I’m Bryan Boyer, Director of the Urban Technology degree at University of Michigan. This newsletter is about cities, technology, and design. While we launch the program, we’re detailing the process of working toward the day when we welcome our first students, now 38 weeks and counting. Have any questions? Reply to this message and we’ll be glad to hear from you.
Pair the words urban technology and they conjure buzzwords such as “smart cities” or “internet of things.” Those of us who have been working in this field for a while remember “ubiquitous computing” and “networked urbanism” and even ugly terms like “phygital” that we should all forget as soon as possible. None of these are satisfying. Internet of things, though evocative, could describe a warehouse as much as a city, and ubiquitous computing sounds like a bad dream involving too many excel spreadsheets.
At the root, urban technology describes a world in which nearly everything in the city is shaped in some way by code. Power is cheap, computers are small, and bandwidth is nearly everywhere. When these things happen, objects that used to be dull and rote can take on new complexities.
Add code and…
… Street lights that used to be on or off can adjust their color temperature and brightness to optimize for safety while reducing light pollution.
… Concrete that used to require regular inspections by humans to look for cracks and potential damage can have embedded sensors that send notifications when they need help.
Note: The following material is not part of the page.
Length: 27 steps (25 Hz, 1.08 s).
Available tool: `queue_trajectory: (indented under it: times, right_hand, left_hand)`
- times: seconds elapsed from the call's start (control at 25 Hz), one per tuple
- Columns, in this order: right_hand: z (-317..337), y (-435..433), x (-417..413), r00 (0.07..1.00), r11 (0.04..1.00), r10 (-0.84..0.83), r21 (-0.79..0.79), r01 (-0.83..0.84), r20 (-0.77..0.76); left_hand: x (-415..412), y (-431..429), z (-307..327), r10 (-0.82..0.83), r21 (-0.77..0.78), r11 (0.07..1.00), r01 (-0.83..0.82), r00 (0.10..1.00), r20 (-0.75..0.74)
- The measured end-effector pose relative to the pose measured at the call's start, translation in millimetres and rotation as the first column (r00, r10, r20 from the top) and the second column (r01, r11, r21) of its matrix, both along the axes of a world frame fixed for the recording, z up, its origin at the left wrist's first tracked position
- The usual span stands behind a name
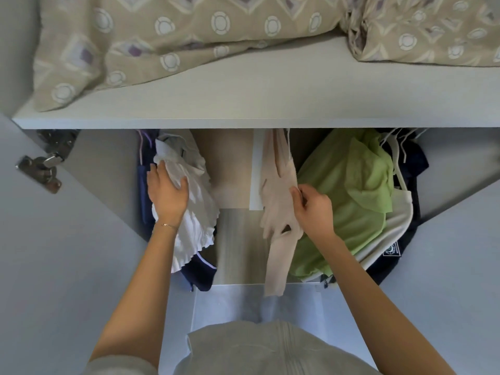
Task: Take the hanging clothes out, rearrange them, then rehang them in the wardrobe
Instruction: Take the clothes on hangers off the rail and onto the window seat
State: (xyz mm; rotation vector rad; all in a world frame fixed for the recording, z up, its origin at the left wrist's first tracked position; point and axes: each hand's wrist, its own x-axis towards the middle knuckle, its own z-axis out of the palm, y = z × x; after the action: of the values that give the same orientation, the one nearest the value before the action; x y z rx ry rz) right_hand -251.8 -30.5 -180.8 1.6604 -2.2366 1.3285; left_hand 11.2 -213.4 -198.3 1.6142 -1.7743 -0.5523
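The shelf (243,123) front edge conceals the tops of the hanging clothes (351,190) and the hooks of the white hangers (401,151). The patterned bedding (162,36) is cut off at the picture's top and right edges. The label (391,250) print is illegible.

Bedding (162,50) on the shelf (270,104), hanging clothes (351,198) beneath, door hinge (40,169) far left.
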Motion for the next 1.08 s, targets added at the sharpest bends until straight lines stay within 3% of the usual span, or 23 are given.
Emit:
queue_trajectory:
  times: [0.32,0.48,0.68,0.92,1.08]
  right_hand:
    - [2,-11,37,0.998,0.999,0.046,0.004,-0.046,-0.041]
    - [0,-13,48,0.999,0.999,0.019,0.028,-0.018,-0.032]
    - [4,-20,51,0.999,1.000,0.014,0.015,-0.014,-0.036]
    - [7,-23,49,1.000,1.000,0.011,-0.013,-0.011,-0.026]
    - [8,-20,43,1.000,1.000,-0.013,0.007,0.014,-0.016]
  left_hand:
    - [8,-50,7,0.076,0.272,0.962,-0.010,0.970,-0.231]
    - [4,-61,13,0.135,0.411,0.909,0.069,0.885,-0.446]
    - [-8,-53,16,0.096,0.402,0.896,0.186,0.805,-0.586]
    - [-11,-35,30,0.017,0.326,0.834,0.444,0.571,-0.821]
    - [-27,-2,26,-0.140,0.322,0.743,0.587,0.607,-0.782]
… McDonalds’ Menus that used to be printed and static can be dynamic, allowing the company to test different menu designs until they find one that’s easiest to read for their “billions and billions served,” regardless of their reading abilities.
… Buses that used to require a human driver can now employ that same person to be the friendly face and helpful hand that public transit is too often missing.
Today the built environment is programmable and that programmability means that things that we used to take as static are now dynamic. Things that used to have on or off switches can now perform a wide range of different in-between states. Systems that used to require a human to specify when they turn on and off can now be programmed to make those assessments on their own, based on rules. Code that used to function completely on one device, before computers were connected by default, can now operate with input from across the internet.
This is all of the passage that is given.